Historic landmark in Wisconsin, US

The Milwaukee Falls Lime Company is the former owner of a limestone quarry and lime kilns located in Grafton, Wisconsin. It was added to the National Register of Historic Places in 2012. The quarry and kilns are now Lime Kiln Park, which also features a pavilion, playground, walking paths, sledding hill, horseshoe pits, and disc golf course.

==History==
The Milwaukee Falls Lime Company incorporated in 1890, and assumed and expanded operations at the Grafton quarry that had begun in 1845. Between 1890 and 1893, the company constructed five wood-burning lime kilns near the quarry to produce quicklime from the dolomite of the Racine formation found just beneath the top soil along the west bank of the Milwaukee River. By 1900, Wisconsin ranked third nationally in lime production and the company played a major role in the village's economy. In 1915, the company constructed a cement dam on the river to replace an older timber-and-earth dam. The dam's turbine powered equipment that generated power for quarry drills, a tramway, and a stone crusher. In later years, the Tews Lime and Cement Company of Milwaukee purchased the site and managed operations. The lime industry in the United States declined in the 1920s and the Grafton quarry and kilns closed in 1926.

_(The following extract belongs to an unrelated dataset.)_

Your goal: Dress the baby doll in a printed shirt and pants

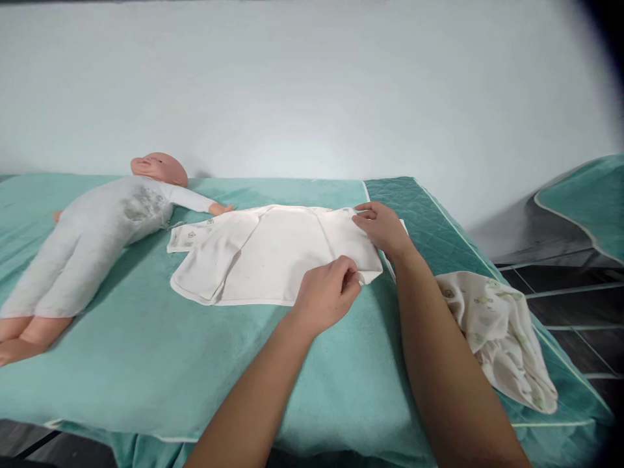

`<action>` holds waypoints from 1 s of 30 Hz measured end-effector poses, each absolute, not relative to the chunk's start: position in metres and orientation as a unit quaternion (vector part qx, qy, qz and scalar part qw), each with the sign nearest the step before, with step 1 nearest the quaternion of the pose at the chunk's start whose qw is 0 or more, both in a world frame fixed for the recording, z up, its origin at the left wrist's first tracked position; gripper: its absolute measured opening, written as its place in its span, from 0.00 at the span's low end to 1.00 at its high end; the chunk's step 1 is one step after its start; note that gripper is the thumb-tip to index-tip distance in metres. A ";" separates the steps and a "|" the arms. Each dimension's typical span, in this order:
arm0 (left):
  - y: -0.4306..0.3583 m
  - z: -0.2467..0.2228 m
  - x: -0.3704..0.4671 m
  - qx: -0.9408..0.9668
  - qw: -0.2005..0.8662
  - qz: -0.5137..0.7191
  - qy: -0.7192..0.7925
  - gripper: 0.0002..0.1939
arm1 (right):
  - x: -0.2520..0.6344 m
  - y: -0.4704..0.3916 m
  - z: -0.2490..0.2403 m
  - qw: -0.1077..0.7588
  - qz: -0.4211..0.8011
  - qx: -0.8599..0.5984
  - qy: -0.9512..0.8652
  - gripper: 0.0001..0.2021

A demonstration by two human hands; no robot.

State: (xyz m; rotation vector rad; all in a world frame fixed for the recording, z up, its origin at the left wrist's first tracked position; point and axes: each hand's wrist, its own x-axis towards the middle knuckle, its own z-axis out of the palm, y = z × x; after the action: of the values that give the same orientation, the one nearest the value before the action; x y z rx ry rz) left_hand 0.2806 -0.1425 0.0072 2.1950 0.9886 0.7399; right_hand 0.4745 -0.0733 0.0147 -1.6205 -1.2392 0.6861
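On my feed the shirt [283, 253] lay spread on the green bed [170, 370], just beside the doll [97, 227]! My left hand [327, 294] pinched its near edge, towards the right; my right hand [383, 227] touched the far right part, though whether those fingers gripped, I couldn't tell. Printed motifs, too small to make out, dotted the sleeve [188, 238] and the crumpled cloth [502, 338].
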 end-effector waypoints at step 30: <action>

The Village of Grafton acquired the site in the 1960s and worked to convert it into a park. The northernmost pit was used as an incinerator and landfill in the decades following the quarry's closure, which led to some groundwater contamination. In September 1996 the steel truss Bridge Street bridge was relocated from its location over the Milwaukee River to the park. In 2010, the dam was removed, but the mill race was left intact. During the removal process, an archaeological investigation indicated the site's eligibility for listing on the National Register of Historic Places, and the property was listed on the NRHP in 2012.